# GEOJSON Points

    Create Lon Lat points from City, State names
    Imports CSV File with city names
    Uses geoapify to get lon lat

In [1]:
# Dependencies and Setup
import pandas as pd
import requests as req
import time
from geojson import Point, Feature, FeatureCollection, dump

# Import API key
from api_keys import geoapify_key

In [4]:
# Globals
# Note that the master csv file with all of the entries has been 
#  segmented into smaller files. Goal is to use geoapify within
#  their 3000 requests per day limit on free api keys

# The first file to read in - file has blank lon/lat values
raw_uap_data = 'working/1/UAP_DATA_1.csv'

# The updated lon/lat file results
updated_uap_data = 'working/1/uap_data_output_1a.csv'

# The City, State, Coutry group used
grouped_data_requests = 'working/1/grouped_data_output_1a.csv'

# The geojson output
geojson_output = 'working/1/uap_data_output_1a.geojson'

In [6]:
# Load the UAP CSV file into a Pandas DataFrame
uap_data_df = pd.read_csv(raw_uap_data)

# Group city, state, country to limit geoapify queries
cities = uap_data_df.groupby(['City','State','Country']).sum().reset_index()

# Save queries into a list
geoapify_queries = []
geoapify_query = 'https://api.geoapify.com/v1/geocode/search?text='
for colname, data in cities.iterrows():
    city = data.iloc[0]
    State = data.iloc[1]
    Country = data.iloc[2]
    geoapify_queries.append(geoapify_query + 
                            city + ',' + 
                            State + ',' + 
                            Country + '&format=json&apiKey=' + geoapify_key)

print(len(cities))
uap_data_df.sample()

6779


Unnamed: 0,Occurred,Lon,Lat,City,State,Country,Shape,Summary,Media,Explanation
20636,10/8/2008,,,Ukiah,CA,USA,Light,"""Bright-Star or Something Else""! ((NUFORC Note...",,


In [7]:
# limit the for loop as a safety measure
loop_counter = 0
loop_start_at = 0
loop_end_at = 6780

# Finding the lat lon for the city locations
# Adding / updating lat lon in the uap dataframe
for geo in geoapify_queries:

    try:
        if loop_start_at <= loop_counter <= loop_end_at:  
            # req geoapify
            city_json = req.get(geo).json()

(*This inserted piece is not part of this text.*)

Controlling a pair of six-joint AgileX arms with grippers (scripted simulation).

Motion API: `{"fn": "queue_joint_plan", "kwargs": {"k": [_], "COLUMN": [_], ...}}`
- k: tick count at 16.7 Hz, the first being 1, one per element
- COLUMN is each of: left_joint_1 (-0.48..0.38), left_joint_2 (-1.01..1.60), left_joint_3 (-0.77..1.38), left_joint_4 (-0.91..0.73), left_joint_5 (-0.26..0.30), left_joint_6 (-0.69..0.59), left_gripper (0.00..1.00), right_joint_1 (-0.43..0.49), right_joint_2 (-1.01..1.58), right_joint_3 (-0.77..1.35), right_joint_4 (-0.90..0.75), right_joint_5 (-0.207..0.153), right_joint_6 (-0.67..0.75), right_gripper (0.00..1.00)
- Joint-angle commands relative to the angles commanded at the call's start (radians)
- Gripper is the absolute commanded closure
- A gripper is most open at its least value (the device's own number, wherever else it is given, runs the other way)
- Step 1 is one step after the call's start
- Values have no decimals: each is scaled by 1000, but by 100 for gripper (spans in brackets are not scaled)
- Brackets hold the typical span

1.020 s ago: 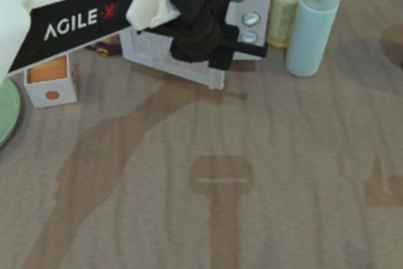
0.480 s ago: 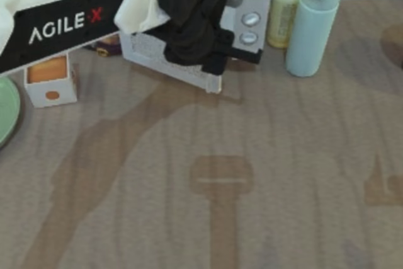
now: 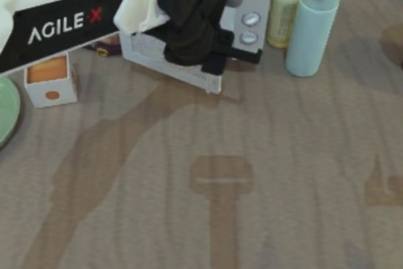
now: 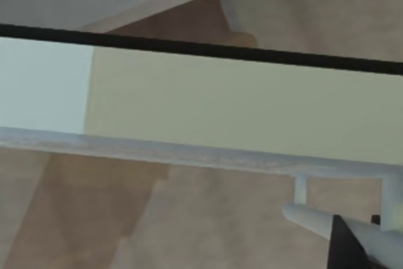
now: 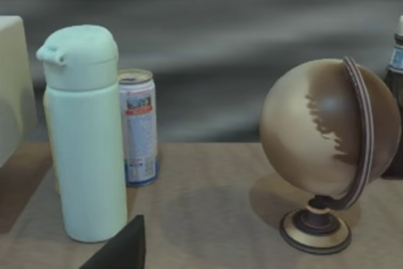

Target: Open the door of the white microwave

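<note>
— Since a second ago, what has shifted?
— Left gripper (image 3: 217, 61) has drawn back toward the top view's left, and the door (image 3: 179, 70) has swung further out from the white microwave (image 3: 249, 4), which stands at the far edge of the bench (image 3: 283, 174), left of the pale bottle (image 3: 313, 20)

— Are the fingers clamped on it?
— Cannot tell; the arm hides them, though they sit at the door's free end

— And the step?
— Mid-swing, I judge. Next calls for pulling along the hinge's arc, keeping hold. Right arm is parked, out of the top view
</note>
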Motion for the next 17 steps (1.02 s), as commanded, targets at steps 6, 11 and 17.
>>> {"fn": "queue_joint_plan", "kwargs": {"k": [6, 11, 17], "left_joint_1": [0, 0, -4], "left_joint_2": [0, 0, -8], "left_joint_3": [0, 0, -14], "left_joint_4": [0, 0, 5], "left_joint_5": [0, 0, 14], "left_joint_6": [0, 0, 7], "left_gripper": [100, 100, 100], "right_joint_1": [0, 0, 0], "right_joint_2": [0, 0, 0], "right_joint_3": [0, 0, 0], "right_joint_4": [0, 0, 0], "right_joint_5": [0, 0, 0], "right_joint_6": [0, 0, 0], "right_gripper": [0, 0, 0]}}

            lon = city_json['results'][0]['lon']
            lat = city_json['results'][0]['lat']
            city_name = city_json['results'][0]['city']
            state_abbr = city_json['results'][0]['state_code']

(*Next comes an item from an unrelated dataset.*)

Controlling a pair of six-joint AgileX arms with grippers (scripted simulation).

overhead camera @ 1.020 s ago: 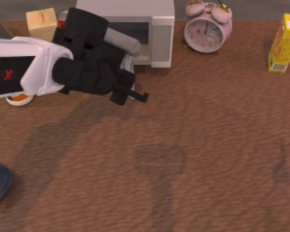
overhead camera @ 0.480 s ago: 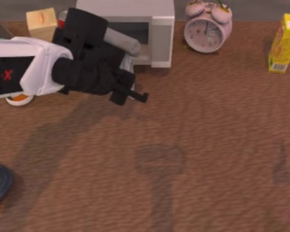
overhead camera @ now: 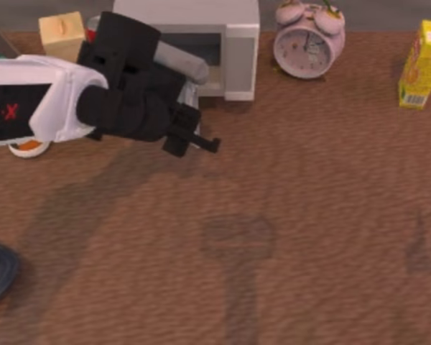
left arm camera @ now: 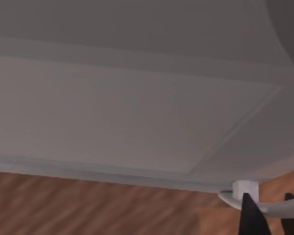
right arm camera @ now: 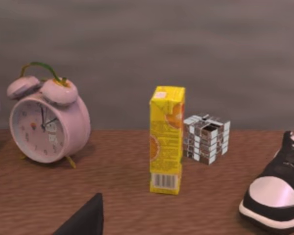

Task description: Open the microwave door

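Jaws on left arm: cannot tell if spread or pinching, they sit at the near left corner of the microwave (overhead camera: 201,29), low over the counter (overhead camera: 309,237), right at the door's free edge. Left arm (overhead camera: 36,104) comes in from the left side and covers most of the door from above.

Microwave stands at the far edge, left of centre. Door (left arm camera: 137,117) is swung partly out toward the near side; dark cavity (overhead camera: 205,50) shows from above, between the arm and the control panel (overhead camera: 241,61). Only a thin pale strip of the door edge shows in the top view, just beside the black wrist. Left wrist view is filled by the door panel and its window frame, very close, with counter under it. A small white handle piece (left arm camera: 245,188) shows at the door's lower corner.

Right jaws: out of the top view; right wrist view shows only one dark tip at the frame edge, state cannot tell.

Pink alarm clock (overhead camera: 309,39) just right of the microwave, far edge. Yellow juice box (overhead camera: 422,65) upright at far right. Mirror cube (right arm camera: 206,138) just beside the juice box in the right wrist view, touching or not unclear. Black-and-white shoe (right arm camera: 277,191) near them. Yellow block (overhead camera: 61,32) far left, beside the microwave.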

            # add lon lat to dataframe
            uap_data_df.loc[(uap_data_df['City'] == city_name) & (uap_data_df['State'] == state_abbr), 'Lon'] = lon
            uap_data_df.loc[(uap_data_df['City'] == city_name) & (uap_data_df['State'] == state_abbr), 'Lat'] = lat
            
    except:
        print(city_name)
    
    if loop_counter == loop_end_at:
        break
    loop_counter += 1

    time.sleep(.5)

uap_data_df.sample()

Ridgeville
Ridgway
Riley
Lebanon Township
Rimrock
Ringold
Rio
Río Piedras
Río Piedras
Rio Rancho
River Falls
Prescott
River Pines
River Pines
Norco
Riverwoods
Riviera Beach
Roachdale
Roaring River
Robbinsville Township
Roberts
Wood Township
Robstown
Rocheport
Rochester
Rochester
Rocky River
New York
Rockdale
Rock Hill
Rockingham
Rockingham
Rockland
Rockledge
Roseville
Rockvale
Rockwood Strip T1 R1 NBKP


In [14]:
# Save the data to a csv file
uap_data_df.to_csv(updated_uap_data, index=None)

In [15]:
# save the cities group
cities.to_csv(grouped_data_requests, index=None)

In [19]:
# may want to check the csv file for completeness before running this
# Load the UAP CSV file into a Pandas DataFrame
uap_data_df = pd.read_csv(updated_uap_data)

# Output the geojson data
feature_collections = {}

count = len(uap_data_df)
features = []
for i in range(count):
    testout = uap_data_df.iloc[i]
    point = Point((testout.loc[('Lon')], testout.loc[('Lat')]))

    features.append(Feature(geometry=point, 
                            properties={
                                "Occurred": testout.loc[('Occurred')],
                                "City": testout.loc[('City')],
                                "State": testout.loc[('State')],
                                "Country": testout.loc[('Country')],
                                "Shape": testout.loc[('Shape')],
                                "Summary": testout.loc[('Summary')]
                                }))

feature_collection = FeatureCollection(features)


with open(geojson_output, 'w') as f:
    dump(feature_collection, f)